Exercise goal: All of the entries should be returned without a single change.

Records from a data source
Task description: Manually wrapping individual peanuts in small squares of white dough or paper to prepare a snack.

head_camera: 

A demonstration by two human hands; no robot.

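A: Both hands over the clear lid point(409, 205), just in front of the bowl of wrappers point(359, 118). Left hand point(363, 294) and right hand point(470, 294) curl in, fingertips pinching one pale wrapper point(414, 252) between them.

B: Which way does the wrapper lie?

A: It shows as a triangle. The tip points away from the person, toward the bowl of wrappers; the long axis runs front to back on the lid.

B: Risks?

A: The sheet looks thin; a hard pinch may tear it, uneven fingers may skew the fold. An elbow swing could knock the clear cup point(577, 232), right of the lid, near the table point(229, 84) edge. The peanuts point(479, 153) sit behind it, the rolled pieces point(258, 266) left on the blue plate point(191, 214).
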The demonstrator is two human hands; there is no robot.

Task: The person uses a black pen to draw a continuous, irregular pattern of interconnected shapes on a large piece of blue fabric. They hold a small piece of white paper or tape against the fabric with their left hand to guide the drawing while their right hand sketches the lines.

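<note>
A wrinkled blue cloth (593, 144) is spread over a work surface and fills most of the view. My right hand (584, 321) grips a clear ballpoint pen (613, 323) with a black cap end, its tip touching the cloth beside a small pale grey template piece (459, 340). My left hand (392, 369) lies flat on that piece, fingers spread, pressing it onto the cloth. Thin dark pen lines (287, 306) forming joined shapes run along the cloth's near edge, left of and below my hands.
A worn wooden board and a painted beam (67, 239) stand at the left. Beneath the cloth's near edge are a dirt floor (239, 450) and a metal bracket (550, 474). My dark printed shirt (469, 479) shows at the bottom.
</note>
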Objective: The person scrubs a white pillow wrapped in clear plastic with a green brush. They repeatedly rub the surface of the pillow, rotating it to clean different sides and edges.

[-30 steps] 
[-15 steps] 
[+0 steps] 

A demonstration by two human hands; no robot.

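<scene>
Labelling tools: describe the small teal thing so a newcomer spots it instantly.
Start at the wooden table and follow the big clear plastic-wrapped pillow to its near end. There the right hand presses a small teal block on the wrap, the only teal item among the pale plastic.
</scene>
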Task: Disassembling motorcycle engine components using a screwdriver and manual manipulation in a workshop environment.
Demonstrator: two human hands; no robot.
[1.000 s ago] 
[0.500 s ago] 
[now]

Answer to this task:
Task description: Manually wrapping individual peanuts in small squares of white dough or paper to prepare a snack.

head_camera: 

A demonstration by two human hands; no robot.

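A: Both hands over the clear lid point(409, 205), just in front of the bowl of wrappers point(359, 118). Left hand point(363, 294) and right hand point(470, 294) curl in, fingertips pinching one pale wrapper point(414, 252) between them.

B: Which way does the wrapper lie?

A: It shows as a triangle. The tip points away from the person, toward the bowl of wrappers; the long axis runs front to back on the lid.

B: Risks?

A: The sheet looks thin; a hard pinch may tear it, uneven fingers may skew the fold. An elbow swing could knock the clear cup point(577, 232), right of the lid, near the table point(229, 84) edge. The peanuts point(479, 153) sit behind it, the rolled pieces point(258, 266) left on the blue plate point(191, 214).
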The demonstrator is two human hands; there is no robot.

Task: The person uses a black pen to draw a continuous, irregular pattern of interconnected shapes on a large piece of blue fabric. They hold a small piece of white paper or tape against the fabric with their left hand to guide the drawing while their right hand sketches the lines.

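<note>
A wrinkled blue cloth (593, 144) is spread over a work surface and fills most of the view. My right hand (584, 321) grips a clear ballpoint pen (613, 323) with a black cap end, its tip touching the cloth beside a small pale grey template piece (459, 340). My left hand (392, 369) lies flat on that piece, fingers spread, pressing it onto the cloth. Thin dark pen lines (287, 306) forming joined shapes run along the cloth's near edge, left of and below my hands.
A worn wooden board and a painted beam (67, 239) stand at the left. Beneath the cloth's near edge are a dirt floor (239, 450) and a metal bracket (550, 474). My dark printed shirt (469, 479) shows at the bottom.
</note>
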Objective: The person scrubs a white pillow wrapped in clear plastic with a green brush. They repeatedly rub the surface of the pillow, rotating it to clean different sides and edges.

[-30 steps] 
[-15 steps] 
[+0 steps] 

A demonstration by two human hands; no robot.

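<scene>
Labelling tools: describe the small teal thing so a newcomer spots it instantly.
Start at the wooden table and follow the big clear plastic-wrapped pillow to its near end. There the right hand presses a small teal block on the wrap, the only teal item among the pale plastic.
</scene>
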Task: Disassembling motorcycle engine components using a screwdriver and manual manipulation in a workshop environment.
Demonstrator: two human hands; no robot.
[1.000 s ago] 
[0.500 s ago] 
[now]

That makes the output complete.